What membrane controls the amount of light entering the eye?
Who was responsible for the killing of Duncan in "Macbeth"?
How many floors are in the Empire State Building?
Other types of questions receiving attention include: “list” questions such as “What
countries export oil?”, which are similar to factoid questions but have multiple answers;
biographical questions such as “Who is Aaron Copland?”, which require a system to
gather relevant encyclopedic facts about a person from multiple documents; and other
complex questions that require reasoning and fusion of multiple “information nuggets”
from different sources. Because answering these types of questions requires a core set of
common capabilities, many of which are exercised by factoid questions, these relatively
simple information requests have remained a staple of question answering research.
This present work focuses on factoid questions and explores the relationship between
document retrieval and question answering.
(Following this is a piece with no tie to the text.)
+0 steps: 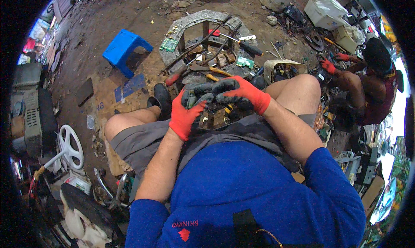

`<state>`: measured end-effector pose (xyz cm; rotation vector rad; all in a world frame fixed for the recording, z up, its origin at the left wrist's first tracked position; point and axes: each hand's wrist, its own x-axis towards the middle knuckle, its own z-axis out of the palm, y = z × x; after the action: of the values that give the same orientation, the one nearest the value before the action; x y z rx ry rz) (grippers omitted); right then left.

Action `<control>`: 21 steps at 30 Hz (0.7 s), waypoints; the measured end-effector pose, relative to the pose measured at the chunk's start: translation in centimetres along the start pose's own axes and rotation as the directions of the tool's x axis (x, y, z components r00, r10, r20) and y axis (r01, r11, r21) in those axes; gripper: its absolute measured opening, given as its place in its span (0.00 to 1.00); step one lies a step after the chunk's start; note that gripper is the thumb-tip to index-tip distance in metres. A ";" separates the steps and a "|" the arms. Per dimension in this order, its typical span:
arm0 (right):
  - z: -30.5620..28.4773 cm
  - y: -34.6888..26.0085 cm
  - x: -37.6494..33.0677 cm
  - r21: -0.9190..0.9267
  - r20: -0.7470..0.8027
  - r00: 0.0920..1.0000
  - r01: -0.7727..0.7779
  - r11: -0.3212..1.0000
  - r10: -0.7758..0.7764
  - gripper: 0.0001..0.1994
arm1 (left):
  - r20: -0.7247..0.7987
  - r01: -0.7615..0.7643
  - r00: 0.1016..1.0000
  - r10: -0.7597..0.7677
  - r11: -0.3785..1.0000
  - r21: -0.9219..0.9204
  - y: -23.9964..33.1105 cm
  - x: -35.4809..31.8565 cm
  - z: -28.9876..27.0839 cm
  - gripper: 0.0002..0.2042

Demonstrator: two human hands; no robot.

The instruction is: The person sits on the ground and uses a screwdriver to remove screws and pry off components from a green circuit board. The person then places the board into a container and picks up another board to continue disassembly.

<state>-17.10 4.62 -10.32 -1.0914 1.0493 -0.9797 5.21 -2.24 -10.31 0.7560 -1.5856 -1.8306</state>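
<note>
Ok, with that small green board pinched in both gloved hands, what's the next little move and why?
Probably steady the green board with the left hand and let the right hand work at its edge. Both hands already meet on it above the lap, and the pliers lie just ahead if fingers prove too weak.

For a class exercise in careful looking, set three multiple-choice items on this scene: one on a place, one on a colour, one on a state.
1. Where is the blue plastic stool?
A. ahead, to the person's left
B. on the lap
C. behind the co-worker

2. What colour are the backs of the person's gloves?
A. yellow
B. red-orange
C. white

3. What is the left hand doing?
A. lying flat
B. hanging empty
C. gripping a small green board

Answers: 1 A, it lies on the dirt ground upper left. 2 B, both gloves show it. 3 C, the right hand meets it there.
</note>
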 end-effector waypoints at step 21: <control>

Because question answering seeks to
retrieve finer-grained segments of information, it requires an understanding of both the
natural language question and the documents within the target collection; in contrast to
traditional document retrieval systems, which rely on statistics such as term frequency
and inverse document frequency (Robertson, 2004), question answering systems typically
employ natural language processing technology. Despite the use of more sophisticated
query and document processing, question answering systems nevertheless retain
document retrieval as an integral component because it significantly reduces the number
of documents than must be analyzed in detail. However, we argue that the task of
retrieving documents in response to a specific natural language question involves a
different set of requirements and tradeoffs than retrieving documents in response to a
more general retrospective information need (the ad hoc retrieval task).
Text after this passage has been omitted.